*WHAT IS EXPECTED*: After locating the line with "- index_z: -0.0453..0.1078" in the data that follows, return it and every later line exactly, up to and including the line with "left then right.".

*DATASET EXTRACT*:

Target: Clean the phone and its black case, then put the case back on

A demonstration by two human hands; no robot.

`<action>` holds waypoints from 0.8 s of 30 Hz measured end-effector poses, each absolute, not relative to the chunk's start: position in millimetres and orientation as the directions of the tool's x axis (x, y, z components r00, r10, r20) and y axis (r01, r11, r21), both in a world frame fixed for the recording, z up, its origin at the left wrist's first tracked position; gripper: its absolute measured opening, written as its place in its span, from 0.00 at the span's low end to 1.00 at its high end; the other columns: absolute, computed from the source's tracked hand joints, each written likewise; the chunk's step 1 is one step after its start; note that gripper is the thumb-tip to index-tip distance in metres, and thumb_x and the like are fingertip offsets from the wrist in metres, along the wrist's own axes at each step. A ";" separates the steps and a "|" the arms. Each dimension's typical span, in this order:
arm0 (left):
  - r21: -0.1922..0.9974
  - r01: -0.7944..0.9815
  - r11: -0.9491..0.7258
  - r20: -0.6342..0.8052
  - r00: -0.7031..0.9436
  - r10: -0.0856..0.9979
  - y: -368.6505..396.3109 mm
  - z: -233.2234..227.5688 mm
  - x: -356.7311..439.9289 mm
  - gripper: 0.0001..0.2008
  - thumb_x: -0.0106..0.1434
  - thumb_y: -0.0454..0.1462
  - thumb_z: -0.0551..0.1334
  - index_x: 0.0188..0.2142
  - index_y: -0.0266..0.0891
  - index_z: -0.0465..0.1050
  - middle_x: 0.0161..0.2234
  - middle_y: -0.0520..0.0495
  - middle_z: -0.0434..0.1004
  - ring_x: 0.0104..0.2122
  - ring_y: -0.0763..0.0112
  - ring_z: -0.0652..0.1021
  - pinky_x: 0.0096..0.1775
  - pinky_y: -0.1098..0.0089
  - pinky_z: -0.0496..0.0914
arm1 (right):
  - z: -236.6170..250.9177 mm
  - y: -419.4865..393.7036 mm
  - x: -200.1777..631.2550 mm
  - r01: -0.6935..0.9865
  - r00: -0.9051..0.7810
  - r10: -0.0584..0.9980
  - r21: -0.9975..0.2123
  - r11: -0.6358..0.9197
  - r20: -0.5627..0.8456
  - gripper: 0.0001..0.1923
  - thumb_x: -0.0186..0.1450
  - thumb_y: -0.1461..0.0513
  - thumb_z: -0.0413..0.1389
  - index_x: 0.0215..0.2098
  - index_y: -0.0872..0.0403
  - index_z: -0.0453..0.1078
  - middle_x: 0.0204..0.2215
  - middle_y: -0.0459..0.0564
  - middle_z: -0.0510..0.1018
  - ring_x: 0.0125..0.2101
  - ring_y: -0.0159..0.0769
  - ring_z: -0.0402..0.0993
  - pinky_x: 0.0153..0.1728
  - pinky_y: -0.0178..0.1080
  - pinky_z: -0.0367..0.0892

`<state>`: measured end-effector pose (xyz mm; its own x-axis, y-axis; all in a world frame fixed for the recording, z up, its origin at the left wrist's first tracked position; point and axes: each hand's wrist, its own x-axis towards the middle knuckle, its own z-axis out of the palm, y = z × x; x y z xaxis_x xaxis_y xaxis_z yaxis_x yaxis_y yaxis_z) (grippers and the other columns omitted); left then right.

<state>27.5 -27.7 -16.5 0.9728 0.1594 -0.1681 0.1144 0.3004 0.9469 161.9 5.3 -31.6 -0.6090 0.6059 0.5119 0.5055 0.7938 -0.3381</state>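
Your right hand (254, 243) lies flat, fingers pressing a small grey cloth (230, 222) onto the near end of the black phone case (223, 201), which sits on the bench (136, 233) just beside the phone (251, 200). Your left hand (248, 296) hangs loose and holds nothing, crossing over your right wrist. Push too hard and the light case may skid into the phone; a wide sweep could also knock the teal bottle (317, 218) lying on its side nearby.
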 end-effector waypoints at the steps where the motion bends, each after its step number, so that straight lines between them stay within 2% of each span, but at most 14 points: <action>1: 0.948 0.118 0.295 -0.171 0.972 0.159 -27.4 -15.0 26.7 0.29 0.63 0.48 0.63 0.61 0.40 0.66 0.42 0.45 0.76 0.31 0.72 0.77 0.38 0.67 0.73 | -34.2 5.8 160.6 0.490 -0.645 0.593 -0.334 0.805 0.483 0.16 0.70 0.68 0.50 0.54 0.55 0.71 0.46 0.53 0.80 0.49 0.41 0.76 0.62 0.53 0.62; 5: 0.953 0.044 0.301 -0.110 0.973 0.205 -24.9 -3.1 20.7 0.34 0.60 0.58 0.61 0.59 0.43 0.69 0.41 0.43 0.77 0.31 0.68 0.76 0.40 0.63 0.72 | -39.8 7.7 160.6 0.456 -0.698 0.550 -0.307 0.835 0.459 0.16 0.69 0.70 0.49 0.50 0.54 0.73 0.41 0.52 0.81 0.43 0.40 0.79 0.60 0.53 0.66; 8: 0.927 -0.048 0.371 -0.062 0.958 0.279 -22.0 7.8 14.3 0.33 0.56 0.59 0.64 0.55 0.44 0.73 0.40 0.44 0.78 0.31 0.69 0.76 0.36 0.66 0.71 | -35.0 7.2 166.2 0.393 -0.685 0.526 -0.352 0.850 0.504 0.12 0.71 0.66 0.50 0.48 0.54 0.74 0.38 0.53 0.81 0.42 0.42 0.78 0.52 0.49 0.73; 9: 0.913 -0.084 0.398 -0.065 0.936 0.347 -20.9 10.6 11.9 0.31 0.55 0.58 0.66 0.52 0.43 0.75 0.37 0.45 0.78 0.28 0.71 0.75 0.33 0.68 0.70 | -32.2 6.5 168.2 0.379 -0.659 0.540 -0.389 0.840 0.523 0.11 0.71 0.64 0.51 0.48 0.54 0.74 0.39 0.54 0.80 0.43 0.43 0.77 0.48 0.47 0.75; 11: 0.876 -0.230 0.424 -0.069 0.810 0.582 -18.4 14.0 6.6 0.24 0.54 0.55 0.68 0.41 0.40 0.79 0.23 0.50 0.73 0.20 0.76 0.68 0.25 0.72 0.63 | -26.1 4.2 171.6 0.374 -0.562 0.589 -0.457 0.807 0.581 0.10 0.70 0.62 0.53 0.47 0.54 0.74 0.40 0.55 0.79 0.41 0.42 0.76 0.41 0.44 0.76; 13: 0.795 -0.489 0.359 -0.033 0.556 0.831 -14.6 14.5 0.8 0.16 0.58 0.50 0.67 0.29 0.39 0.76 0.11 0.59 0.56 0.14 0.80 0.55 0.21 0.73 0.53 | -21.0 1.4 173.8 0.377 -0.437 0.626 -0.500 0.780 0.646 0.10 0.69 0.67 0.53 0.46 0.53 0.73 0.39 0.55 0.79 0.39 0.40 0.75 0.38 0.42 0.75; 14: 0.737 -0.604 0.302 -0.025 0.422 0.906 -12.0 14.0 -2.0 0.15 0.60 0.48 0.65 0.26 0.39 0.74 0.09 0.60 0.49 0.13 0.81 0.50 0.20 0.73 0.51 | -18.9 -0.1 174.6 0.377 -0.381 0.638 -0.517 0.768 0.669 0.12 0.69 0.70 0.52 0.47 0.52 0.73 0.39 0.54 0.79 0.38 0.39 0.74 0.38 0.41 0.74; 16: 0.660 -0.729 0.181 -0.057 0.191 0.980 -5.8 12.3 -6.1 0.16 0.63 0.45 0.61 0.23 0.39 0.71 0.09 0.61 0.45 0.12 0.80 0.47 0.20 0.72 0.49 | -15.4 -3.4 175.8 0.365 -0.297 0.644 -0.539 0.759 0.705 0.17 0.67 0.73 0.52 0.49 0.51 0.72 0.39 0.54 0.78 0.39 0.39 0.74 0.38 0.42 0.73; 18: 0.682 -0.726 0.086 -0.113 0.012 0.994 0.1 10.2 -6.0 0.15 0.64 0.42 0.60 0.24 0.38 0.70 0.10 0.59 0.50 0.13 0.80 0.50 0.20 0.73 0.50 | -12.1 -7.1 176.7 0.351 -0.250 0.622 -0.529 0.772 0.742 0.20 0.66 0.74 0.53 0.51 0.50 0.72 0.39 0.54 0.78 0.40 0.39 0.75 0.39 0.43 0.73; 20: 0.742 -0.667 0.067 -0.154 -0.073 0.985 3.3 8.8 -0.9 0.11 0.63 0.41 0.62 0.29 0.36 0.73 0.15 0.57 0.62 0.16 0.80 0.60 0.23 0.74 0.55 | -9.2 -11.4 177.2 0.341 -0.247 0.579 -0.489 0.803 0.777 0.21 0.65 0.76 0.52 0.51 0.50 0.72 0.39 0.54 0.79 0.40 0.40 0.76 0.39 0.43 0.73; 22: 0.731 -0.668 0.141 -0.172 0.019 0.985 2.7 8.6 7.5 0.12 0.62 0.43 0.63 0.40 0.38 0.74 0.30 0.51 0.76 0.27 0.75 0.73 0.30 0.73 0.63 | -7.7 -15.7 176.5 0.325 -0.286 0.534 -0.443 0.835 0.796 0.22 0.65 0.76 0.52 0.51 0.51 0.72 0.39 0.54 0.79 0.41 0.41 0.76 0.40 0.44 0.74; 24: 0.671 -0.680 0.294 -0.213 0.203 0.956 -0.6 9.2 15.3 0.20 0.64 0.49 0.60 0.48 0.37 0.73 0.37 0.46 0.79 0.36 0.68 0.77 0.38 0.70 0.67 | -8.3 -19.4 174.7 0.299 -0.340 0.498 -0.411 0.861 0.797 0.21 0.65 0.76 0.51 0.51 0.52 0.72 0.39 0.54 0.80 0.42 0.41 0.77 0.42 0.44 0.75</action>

*REPLY*:
  - index_z: -0.0453..0.1078
  - middle_x: 0.0204..0.2215
  - middle_y: -0.0459..0.0564
  - middle_z: -0.0510..0.1018
  - ring_x: 0.0125..0.2101
  - ring_y: -0.0159..0.0769
  - ring_z: -0.0402..0.0993
  - pinky_x: 0.0153..0.1728
  - pinky_y: -0.0178..0.1080
  - pinky_z: -0.0367..0.0892

`<state>`: measured end-effector pose (xyz mm; its own x-axis, y-axis; all in a world frame fixed for the recording, z up, its origin at the left wrist's first tracked position; point and axes: each hand's wrist, its own x-axis towards the middle knuckle, its own z-axis out of the palm, y = z × x; x y z xaxis_x xaxis_y xaxis_z yaxis_x yaxis_y yaxis_z) (grippers and the other columns omitted); left then right.

Output for the exercise is complete.